Можно ли дуться на человека, так владеющего пером и чувствами читателя? А вот Бенкендорф не отдает этой фигуре должного. Был бы Александр Христофорович в театре, да понаблюдай он за публикой! Хотя, верно, о настроениях публики он получил донесение, и не одно, но счел это пустой сенсацией. Не понимает он, что сила строк, написанных талантливой рукой, может быть не менее, чем сила приказа главнокомандующего, бросающего полки на смерть. И, как солдаты согласны идти в огонь, так и пылкие сердца готовы следовать слову кумира! И Пушкин тут прокладывает первую стежку.
Ну и хорошо, что не понимает. От греха подальше.
Издатель он первооткрыватель. Только путешественник наносит открытую гору или остров на карту и прославляет свое имя. А издатель имя автора. Оттого у него рождается и прямо противоположное желание сохранить открытие для себя. Возможно ли такое? Во всяком случае не с Пушкиным, Пушкина, как говорится, в мешке не утаишь.

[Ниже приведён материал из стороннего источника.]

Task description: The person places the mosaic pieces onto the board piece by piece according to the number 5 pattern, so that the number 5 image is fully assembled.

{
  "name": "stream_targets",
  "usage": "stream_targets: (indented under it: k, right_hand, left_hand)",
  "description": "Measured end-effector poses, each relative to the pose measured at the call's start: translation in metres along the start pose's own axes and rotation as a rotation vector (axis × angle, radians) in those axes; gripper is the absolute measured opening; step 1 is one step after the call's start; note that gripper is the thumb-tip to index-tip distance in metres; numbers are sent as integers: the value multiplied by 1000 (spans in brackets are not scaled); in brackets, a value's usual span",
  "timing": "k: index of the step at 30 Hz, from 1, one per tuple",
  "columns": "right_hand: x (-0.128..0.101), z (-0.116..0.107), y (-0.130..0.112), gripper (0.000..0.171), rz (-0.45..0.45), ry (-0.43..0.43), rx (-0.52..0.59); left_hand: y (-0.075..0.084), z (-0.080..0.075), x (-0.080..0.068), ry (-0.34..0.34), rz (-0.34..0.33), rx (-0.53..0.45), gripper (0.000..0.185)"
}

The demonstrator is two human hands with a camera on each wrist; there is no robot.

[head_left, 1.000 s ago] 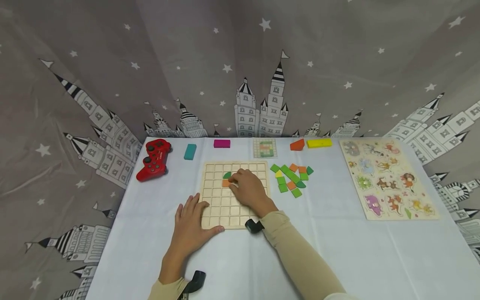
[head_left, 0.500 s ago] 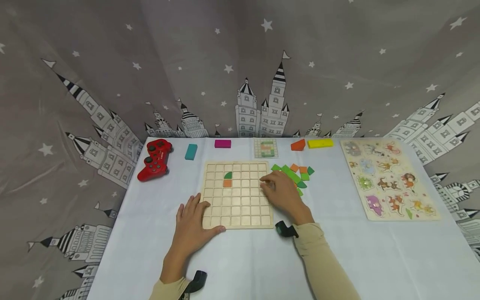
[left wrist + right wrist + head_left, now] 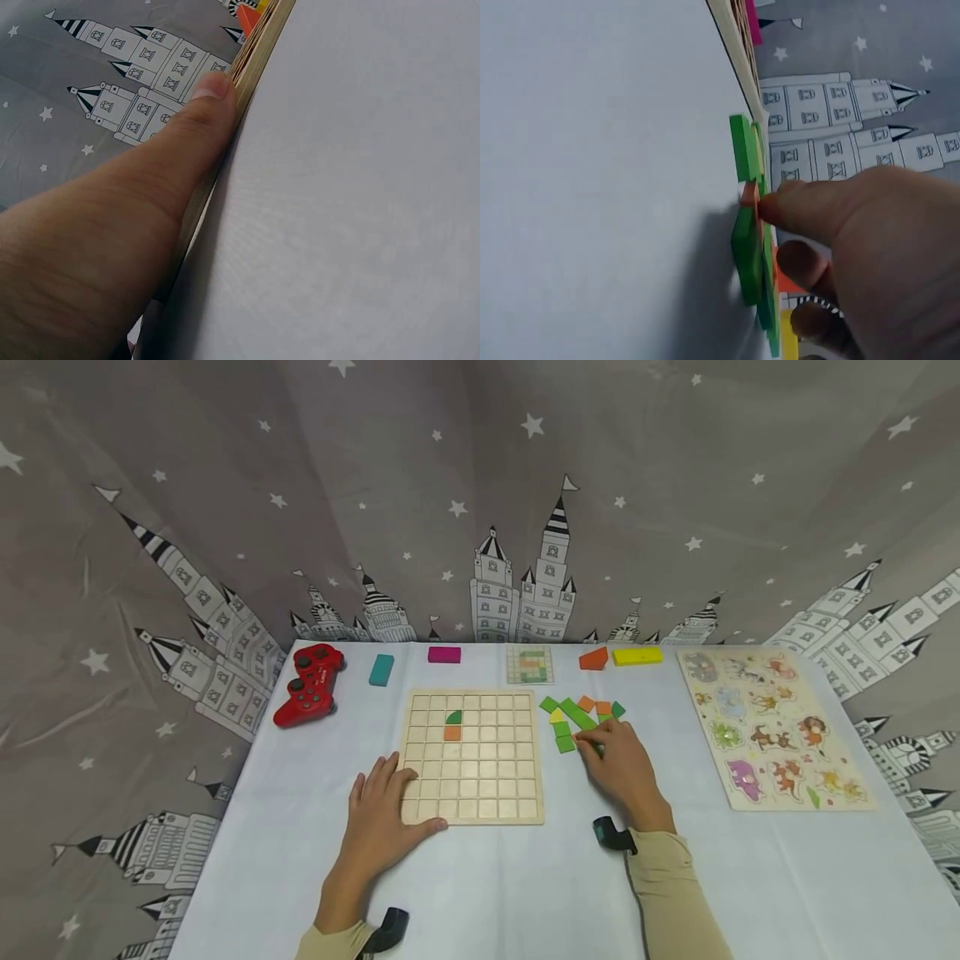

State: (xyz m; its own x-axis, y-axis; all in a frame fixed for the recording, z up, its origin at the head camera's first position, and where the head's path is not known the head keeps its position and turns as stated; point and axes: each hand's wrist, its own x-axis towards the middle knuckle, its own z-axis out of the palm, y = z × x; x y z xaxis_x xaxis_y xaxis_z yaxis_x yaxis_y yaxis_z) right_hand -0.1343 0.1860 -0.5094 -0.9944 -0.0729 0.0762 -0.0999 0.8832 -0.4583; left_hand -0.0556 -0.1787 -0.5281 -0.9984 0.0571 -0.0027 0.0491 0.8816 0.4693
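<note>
A square wooden grid board [image 3: 487, 785] lies on the white table, with a dark green quarter-round tile [image 3: 453, 717] above an orange square tile [image 3: 452, 733] in its cells. My left hand [image 3: 378, 814] rests spread at the board's near left corner; in the left wrist view its thumb [image 3: 187, 142] lies along the board's front edge. To the right of the board, my right hand [image 3: 624, 770] is at the scattered tiles, thumb and finger pinching another orange square tile [image 3: 749, 194]. Green tiles [image 3: 741, 150] flank it, and the hand hides part of the pile.
A small pattern card [image 3: 529, 664] lies behind the board. Along the back are a teal block [image 3: 381, 670], a magenta block [image 3: 444, 655], an orange block [image 3: 593, 658] and a yellow block [image 3: 637, 656]. A red game controller [image 3: 309, 685] sits left, an animal puzzle board [image 3: 776, 731] right.
My right hand has moved from beside the orange tile on the board rightward to the loose tiles, and its fingertips are now on an orange tile there. My left hand stays at the corner.
</note>
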Motion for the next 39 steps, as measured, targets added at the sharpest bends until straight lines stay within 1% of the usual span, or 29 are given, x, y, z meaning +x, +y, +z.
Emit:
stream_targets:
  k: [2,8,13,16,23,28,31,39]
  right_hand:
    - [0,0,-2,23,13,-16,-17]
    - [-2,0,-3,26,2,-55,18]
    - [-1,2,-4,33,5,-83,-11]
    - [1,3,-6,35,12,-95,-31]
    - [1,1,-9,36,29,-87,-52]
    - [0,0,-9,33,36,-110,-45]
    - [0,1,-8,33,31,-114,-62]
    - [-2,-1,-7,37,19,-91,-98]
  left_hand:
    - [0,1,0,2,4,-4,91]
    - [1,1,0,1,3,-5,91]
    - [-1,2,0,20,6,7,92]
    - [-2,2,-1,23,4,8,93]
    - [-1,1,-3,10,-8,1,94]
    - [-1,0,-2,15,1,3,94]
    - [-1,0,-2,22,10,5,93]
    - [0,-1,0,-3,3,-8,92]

Поддавшись настроению минуты, я написал ответ.
Дорогой Александр Сергеевич,
с благодарностью принимаю Вашу посылку. Такое сокровище можно не то, что месяцы, а и всю жизнь ждать!
Ваши пиесы прекрасны: какая глубина! какая смелость и какая стройность! Особенно хороши новые главы Онегина. Вы, несравненный Александр Сергеевич, как некий херувим, занесли нам песен райских, кои воистину итог божественного вдохновенья, а не расчета низкого.
Но и без низкого прожить никак, потому подтверждаю, что готов опубликовать в Пчеле мелкие вещи по оговоренной ставке. На большие вещи не посягаю (в Пчеле они не поместятся, а в журналах я такую высокую ставку предложить не могу), ими вы, полагаю, распорядитесь дополнительно. Но оставляю за собой право написать хвалебную критику на все так мне нравятся творения Ваши. Впрочем, никакая критика не сможет одним доступным ей инструментом низкой алгеброй понять, поверить Ваш священный дар.